Адда вытер грязь со своего здорового глаза и уставился на фигуры в палате. Они казались карликами на фоне огромной деревянной панорамы из обшивки вокруг них. Да, это была Дени Макс; маленький доктор, сама энергия и компетентность, работала у входа, чтобы вывести еще одного пациента.
Из громады города донесся новый звук — сдавленный вздох, который быстро перешел на более высокую ноту, почти как от облегчения. Обшивка осыпалась огромными кусками дерева, обнажив под собой каркас из балок. Это выглядело так, словно кости проступали сквозь разлагающуюся плоть. И прямо на глазах у Адды балки, тускло поблескивая, сминались, складывались пополам.

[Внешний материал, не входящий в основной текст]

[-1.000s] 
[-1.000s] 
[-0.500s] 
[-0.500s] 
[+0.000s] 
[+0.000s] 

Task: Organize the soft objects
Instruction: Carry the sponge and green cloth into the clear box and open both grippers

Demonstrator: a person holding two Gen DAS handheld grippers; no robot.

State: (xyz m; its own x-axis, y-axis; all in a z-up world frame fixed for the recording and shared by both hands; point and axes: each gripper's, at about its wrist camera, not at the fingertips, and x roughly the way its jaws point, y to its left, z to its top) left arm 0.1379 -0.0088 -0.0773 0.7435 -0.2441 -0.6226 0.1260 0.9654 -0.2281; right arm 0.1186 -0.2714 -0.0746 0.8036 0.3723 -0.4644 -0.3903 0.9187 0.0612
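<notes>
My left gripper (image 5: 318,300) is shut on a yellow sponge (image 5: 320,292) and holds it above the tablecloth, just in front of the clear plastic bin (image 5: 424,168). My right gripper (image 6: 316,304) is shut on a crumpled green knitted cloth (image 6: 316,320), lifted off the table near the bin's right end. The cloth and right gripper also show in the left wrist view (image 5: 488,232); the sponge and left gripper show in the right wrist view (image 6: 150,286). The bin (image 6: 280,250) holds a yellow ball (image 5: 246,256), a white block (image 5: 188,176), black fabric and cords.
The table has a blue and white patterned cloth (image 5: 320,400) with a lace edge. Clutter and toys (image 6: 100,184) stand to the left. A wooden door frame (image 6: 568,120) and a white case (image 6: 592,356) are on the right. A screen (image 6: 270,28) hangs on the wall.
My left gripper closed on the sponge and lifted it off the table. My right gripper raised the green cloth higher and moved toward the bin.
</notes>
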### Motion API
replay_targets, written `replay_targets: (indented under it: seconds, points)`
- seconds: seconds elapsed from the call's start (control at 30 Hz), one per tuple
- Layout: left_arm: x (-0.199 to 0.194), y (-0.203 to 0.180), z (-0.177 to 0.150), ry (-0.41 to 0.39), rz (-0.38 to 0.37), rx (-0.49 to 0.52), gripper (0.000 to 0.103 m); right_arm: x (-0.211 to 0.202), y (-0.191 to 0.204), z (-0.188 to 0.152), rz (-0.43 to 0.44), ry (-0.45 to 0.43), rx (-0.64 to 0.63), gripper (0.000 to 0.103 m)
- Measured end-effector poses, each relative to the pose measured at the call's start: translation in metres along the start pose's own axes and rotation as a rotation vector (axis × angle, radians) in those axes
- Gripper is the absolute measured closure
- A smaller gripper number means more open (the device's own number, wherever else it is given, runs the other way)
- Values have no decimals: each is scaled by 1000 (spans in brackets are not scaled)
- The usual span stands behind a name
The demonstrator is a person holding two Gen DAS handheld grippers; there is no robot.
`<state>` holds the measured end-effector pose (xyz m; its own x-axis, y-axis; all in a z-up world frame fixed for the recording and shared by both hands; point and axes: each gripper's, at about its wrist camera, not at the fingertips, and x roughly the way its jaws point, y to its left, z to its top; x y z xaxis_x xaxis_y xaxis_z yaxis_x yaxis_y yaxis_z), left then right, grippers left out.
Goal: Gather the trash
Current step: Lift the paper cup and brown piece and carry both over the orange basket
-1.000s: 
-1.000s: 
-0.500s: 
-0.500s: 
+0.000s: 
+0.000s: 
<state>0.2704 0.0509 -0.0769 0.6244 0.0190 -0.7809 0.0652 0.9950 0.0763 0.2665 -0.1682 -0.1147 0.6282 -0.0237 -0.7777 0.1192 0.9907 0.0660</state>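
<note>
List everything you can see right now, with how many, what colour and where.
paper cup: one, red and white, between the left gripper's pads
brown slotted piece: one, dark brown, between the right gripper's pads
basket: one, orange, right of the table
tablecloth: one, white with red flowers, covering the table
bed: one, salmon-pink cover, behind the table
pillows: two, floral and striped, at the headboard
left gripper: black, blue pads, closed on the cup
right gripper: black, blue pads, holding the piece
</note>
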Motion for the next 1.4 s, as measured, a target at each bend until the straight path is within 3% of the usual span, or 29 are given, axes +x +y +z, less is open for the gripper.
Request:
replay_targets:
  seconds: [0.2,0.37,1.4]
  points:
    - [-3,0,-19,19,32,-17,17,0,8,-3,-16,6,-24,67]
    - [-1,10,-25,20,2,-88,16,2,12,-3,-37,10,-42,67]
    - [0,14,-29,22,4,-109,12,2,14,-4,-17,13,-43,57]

Адда схватился за кокон и ударил ногой по воздуху. Его руки скользнули по ткани, и инертная масса Бзиа едва шевельнулась в воздухе; но Адда вцепился в материал и попытался снова. Через мгновение Фарр присоединился к нему, и вскоре они вдвоем рванулись назад, прочь от города, их развевающиеся лохмотья трепетали.
Лицо города — зияющие огромные дыры — рухнуло под маской из якорных лент и накренилось над ними. Конструкция вещества сердцевины оказала не больше сопротивления, чем если бы она была изготовлена из мягкой свиной кожи. Деревянные щепки дождем посыпались вперед, вырываясь из сминающейся кожи.
Фарр закричал: — Дени!
Сквозь хаос сминающейся поверхности больничной палаты Адда смог разглядеть все еще работающую компактную фигурку доктора. Она мельком взглянула на обвисшую обшивку над собой. Затем повернулась обратно к своим пациентам.
Выход больничной палаты закрылся, как рот.
В самый последний удар сердца Адда увидел, как Дени подняла руку, защищаясь от огромной челюсти из дерева и вещества сердцевины, которая сомкнулась над ней, как будто — наконец-то — пытаясь спастись. Рваные края дерева встретились, как сцепившиеся зубы, разрывая ее тело. Облако деревянных обломков и пыли поднялось над разрушенным фасадом города, скрыв больницу из поля зрения Адды.
Фарр бессвязно кричал, но все еще размахивал руками, волоча за собой кокон Бзиа.